Христианство в свете этнографии | страница 5



С другой стороны, они не скрывают заимствования. В христианском издании Библии против хлебного чуда Елисея можно найти на полях указанные выше ссылки на евангелистов.

Предполагается, что библейские чудеса служат пророчеством и предуказанием евангельских чудес.

Дать этнографический анализ Ветхого завета представляет задачу обширную и сложную.

Фрезер посвятил этому анализу свою последнюю работу, составляющую три тома в 1500 страниц: «Folklore in the old Testament», Studies on the comparative Religion, Legend and Law. London. 1919.

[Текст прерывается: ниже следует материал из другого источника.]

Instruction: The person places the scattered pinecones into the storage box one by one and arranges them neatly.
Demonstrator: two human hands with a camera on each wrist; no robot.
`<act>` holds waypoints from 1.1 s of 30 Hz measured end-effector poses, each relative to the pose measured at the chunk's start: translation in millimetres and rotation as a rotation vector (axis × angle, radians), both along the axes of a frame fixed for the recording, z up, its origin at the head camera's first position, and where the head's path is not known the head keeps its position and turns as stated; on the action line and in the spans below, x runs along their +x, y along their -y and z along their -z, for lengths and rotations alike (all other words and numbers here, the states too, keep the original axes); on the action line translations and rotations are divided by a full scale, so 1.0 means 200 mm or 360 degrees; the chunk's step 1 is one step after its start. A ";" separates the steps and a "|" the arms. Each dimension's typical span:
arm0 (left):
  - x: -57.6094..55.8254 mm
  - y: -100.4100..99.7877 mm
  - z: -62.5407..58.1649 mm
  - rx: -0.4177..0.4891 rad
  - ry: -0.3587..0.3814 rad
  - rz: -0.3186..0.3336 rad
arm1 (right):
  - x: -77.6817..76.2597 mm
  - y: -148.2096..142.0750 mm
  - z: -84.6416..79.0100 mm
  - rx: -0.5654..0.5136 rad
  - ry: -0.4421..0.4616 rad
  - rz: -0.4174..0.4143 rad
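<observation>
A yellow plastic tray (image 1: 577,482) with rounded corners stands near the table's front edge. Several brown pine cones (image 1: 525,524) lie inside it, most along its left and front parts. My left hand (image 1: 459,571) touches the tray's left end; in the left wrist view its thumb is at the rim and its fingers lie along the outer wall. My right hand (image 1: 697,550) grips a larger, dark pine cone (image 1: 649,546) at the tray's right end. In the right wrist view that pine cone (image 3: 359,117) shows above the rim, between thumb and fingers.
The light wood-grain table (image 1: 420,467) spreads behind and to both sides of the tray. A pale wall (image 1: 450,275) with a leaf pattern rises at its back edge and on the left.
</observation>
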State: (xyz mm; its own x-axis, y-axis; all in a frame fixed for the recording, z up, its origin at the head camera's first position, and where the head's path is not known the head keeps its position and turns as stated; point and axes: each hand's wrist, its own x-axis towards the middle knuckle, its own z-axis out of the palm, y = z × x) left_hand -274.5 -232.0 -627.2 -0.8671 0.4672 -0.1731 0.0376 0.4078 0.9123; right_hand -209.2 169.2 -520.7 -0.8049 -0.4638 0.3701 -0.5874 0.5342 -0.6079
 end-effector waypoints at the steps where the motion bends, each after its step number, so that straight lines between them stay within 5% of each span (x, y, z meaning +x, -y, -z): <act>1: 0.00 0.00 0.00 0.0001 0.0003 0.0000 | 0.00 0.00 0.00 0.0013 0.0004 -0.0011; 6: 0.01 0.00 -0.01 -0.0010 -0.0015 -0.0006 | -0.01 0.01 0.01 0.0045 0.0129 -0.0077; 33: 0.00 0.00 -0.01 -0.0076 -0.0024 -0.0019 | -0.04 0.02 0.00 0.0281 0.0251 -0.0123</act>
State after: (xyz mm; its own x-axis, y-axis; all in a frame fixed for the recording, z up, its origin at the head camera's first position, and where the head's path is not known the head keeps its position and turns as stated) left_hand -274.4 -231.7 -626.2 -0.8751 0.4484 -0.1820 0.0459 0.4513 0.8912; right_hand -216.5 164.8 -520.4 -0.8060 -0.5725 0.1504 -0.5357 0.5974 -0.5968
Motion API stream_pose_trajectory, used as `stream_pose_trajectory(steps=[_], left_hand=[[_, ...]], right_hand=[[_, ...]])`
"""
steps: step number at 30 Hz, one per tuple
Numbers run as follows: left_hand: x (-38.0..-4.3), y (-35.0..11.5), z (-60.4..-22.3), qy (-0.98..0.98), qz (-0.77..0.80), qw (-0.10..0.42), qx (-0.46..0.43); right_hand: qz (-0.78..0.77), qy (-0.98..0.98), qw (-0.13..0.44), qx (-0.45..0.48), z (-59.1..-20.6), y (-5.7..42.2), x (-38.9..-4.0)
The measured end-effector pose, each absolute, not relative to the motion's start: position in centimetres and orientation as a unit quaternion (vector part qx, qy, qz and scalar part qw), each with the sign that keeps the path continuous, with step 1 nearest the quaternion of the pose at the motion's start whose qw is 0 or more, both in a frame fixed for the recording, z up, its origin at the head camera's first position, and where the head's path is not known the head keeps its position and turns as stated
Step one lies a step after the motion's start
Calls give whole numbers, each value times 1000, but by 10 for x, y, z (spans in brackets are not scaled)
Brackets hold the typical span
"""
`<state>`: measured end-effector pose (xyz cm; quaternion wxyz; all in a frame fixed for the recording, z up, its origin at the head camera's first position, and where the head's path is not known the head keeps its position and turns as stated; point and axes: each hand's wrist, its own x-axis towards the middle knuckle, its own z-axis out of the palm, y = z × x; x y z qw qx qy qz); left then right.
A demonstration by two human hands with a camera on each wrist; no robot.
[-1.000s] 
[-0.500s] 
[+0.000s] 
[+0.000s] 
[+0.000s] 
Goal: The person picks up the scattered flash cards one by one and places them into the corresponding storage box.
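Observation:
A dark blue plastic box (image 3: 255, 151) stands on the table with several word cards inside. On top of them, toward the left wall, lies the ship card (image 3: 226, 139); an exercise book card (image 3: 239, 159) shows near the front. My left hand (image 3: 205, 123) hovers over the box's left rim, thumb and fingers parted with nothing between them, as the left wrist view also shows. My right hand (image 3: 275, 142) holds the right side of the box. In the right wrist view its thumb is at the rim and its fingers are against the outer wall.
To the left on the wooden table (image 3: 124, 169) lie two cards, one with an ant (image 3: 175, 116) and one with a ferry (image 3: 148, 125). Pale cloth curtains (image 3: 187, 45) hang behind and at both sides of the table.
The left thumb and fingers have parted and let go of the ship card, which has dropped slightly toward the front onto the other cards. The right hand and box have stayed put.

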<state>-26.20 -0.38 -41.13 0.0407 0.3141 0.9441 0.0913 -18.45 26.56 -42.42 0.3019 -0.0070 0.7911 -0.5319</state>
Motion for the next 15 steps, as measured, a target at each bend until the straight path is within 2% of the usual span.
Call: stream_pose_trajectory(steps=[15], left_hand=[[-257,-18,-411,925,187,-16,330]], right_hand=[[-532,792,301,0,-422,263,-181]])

Тем не менее, он дал разбор только отдельных эпизодов, правда, написанный со свойственной ему блестящей и всеобъемлющей эрудицией. Мы ограничимся указанием нескольких ярких гримеров из этого и сходных источников, достаточно характерных для остатков анимизма и магии, содержащихся в Ветхом завете.

1. В описании жизни Давида есть соблазнительный рассказ, как он, будучи разбойником в пустыне у Мертвого моря, вместе с дружиной своей, собранной из разного сброда, брал окуп с соседей скотоводов помещиков, за то, чтоб не трогать их стад и не обижать пастухов. Потребовал окуп также с некоего Навала. Но тот, будучи зело пьян, насмеялся над требованием. Оскорбленный Давид опоясался мечом, взял с собой четыреста отборных удальцов и пошел на Навала, говоря: «Пусть то и то сделает бог с врагами Давида, если до рассвета из всего, что принадлежит Навалу, я оставлю мочащегося к стене».

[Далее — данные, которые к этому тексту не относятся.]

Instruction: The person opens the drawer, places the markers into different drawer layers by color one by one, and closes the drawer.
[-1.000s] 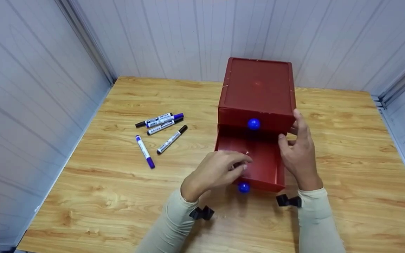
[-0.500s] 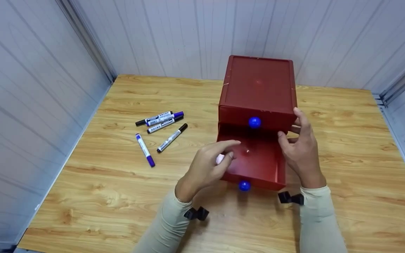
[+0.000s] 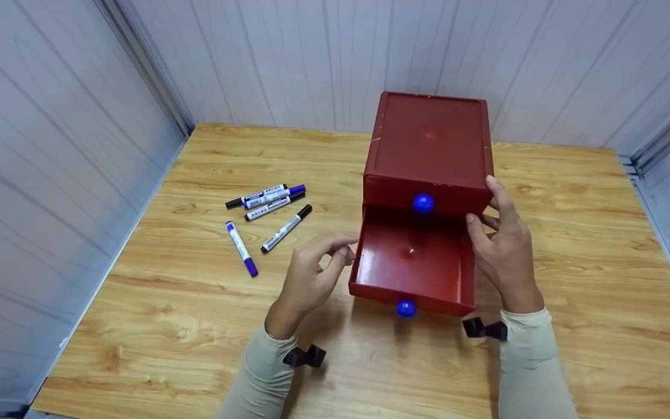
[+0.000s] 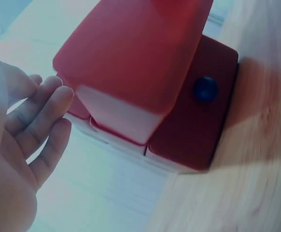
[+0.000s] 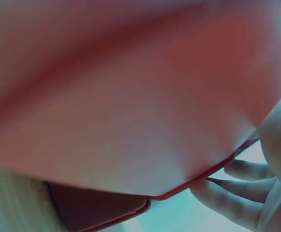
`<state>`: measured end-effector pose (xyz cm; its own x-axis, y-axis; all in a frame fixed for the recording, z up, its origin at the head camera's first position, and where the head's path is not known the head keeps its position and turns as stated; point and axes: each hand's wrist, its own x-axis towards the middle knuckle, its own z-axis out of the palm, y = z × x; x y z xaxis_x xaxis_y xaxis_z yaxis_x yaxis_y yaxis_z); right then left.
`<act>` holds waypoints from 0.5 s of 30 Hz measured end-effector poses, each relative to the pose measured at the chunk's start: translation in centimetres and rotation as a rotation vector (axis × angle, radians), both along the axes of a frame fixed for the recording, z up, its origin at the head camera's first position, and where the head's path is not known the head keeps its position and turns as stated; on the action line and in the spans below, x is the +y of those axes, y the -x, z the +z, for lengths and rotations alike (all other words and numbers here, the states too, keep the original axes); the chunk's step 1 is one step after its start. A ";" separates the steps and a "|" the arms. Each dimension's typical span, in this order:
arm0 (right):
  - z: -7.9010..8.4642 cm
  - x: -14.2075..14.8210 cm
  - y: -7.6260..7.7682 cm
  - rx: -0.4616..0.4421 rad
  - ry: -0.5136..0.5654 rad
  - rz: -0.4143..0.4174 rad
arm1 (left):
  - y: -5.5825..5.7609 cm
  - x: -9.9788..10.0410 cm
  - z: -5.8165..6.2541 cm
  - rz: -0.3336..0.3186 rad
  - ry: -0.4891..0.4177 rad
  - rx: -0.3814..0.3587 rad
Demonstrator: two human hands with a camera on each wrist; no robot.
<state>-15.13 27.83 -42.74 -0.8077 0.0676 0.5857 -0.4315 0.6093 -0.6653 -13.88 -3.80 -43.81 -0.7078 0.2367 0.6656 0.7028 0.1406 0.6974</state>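
A red drawer cabinet (image 3: pixel 431 137) stands on the table with its middle drawer (image 3: pixel 410 262) pulled out; bare red floor shows inside. Blue ball knobs sit on the upper drawer (image 3: pixel 423 203) and the pulled-out one (image 3: pixel 406 308). My left hand (image 3: pixel 312 273) is beside that drawer's left wall, fingers loosely bent and holding nothing; whether the fingertips touch the wall I cannot tell. On the right, my right hand (image 3: pixel 506 256) holds the cabinet's front corner, thumb at the front and fingers along the side. In the left wrist view a lower drawer (image 4: pixel 193 130) is closed.
Several black and blue-purple markers lie left of the cabinet, including one black-capped marker (image 3: pixel 286 228) and one purple-capped marker (image 3: pixel 242 248). White panel walls (image 3: pixel 288 64) enclose the wooden table (image 3: pixel 154 326) at the back and sides.
My left hand has moved out of the drawer, leftward over its wall, to the drawer's left side. The right hand stays at the cabinet's right corner.
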 end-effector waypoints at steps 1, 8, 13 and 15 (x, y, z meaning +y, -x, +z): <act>0.1 0.1 0.0 -0.006 0.011 0.006 | 0.1 -0.2 -0.1 -0.003 -0.002 0.006; 0.1 0.0 -0.2 -0.067 0.056 0.015 | 1.0 -2.5 -0.3 0.073 0.091 0.013; 0.1 -0.2 -0.2 -0.105 0.057 0.019 | 1.5 -4.9 -0.7 0.159 0.142 -0.013; 0.2 -0.3 -0.2 -0.113 0.054 0.017 | 1.6 -5.7 -1.1 0.205 0.180 -0.016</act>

Обещание весьма энергическое, но не весьма благоуханное.

Авигея, супруга Навала, во-время успела умиротворить Давида подарками и льстивыми словами, а потом Навал весьма поспешно и кстати умер, и Авигея тотчас же собралась и села на осла и поехала и сделалась женою Давида, притом же не первою, а второю или даже третьей женою (1 Царств, 25, 2–42).

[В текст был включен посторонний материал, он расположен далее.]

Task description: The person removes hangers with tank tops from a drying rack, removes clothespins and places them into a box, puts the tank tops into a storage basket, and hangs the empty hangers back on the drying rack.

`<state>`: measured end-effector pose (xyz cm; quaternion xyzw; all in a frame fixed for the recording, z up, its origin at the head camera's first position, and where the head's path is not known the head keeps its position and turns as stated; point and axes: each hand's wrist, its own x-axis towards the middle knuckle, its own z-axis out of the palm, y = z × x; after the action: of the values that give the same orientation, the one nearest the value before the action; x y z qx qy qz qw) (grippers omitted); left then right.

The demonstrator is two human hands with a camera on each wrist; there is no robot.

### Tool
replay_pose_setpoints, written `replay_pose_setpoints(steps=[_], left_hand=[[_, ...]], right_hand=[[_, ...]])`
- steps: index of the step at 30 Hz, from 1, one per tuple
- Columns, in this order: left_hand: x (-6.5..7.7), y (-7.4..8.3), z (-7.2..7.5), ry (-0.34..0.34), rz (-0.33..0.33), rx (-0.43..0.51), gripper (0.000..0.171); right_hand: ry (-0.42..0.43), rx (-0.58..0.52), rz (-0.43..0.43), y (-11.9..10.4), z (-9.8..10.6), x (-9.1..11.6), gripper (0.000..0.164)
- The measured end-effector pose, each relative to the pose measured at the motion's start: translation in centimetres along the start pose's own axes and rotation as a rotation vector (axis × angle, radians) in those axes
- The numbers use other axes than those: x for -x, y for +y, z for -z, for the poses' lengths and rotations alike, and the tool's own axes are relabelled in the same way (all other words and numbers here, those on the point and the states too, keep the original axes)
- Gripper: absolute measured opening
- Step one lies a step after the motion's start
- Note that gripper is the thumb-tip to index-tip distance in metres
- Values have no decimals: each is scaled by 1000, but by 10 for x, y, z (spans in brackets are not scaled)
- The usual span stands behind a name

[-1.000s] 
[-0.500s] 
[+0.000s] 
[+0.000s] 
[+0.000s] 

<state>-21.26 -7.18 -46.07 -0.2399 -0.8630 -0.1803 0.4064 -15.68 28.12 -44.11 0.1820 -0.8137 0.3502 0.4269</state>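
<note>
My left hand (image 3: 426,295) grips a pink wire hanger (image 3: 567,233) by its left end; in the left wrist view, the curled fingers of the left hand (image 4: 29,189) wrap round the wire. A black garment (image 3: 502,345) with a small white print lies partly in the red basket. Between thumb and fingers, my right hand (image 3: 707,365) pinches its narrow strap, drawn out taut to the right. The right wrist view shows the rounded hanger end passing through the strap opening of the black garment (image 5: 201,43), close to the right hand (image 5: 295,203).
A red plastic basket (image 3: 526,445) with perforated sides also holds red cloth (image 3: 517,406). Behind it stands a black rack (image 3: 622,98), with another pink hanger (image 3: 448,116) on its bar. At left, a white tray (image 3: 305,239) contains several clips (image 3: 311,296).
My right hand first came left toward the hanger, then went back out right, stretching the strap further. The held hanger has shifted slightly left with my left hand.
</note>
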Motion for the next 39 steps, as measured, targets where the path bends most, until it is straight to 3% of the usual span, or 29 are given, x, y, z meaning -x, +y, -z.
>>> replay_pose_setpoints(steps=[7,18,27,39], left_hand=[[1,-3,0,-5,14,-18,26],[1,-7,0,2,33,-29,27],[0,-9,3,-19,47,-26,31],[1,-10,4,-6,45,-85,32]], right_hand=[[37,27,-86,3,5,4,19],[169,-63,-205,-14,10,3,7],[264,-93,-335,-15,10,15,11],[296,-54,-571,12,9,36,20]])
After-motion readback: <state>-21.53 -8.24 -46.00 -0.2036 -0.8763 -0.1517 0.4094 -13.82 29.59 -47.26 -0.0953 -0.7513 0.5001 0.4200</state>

Впрочем вдовы не особенно разборчивы, а полевые атаманы всегда увлекали слабый пол. Этим отличался не только белокурый Давид, но даже и суровый Стенька Разин, по крайней мере соответственно народной песне.

В этом соблазнительном и странном рассказе, похожем на роман Вальтер-Скотта из жизни шотландских грабителей скота, проскользнуло место еще более странное.

Авигея сказала: «Если восстанет человек преследовать тебя и искать души твоей, то душа господина моего будет завязана в узле жизни у господа бога твоего, а душу врагов твоих бросит он как бы пращею».

Что это за «узел жизни», в котором для охраны завязана душа главного героя рассказа и каким образом можно бросить душу как бы из пращи?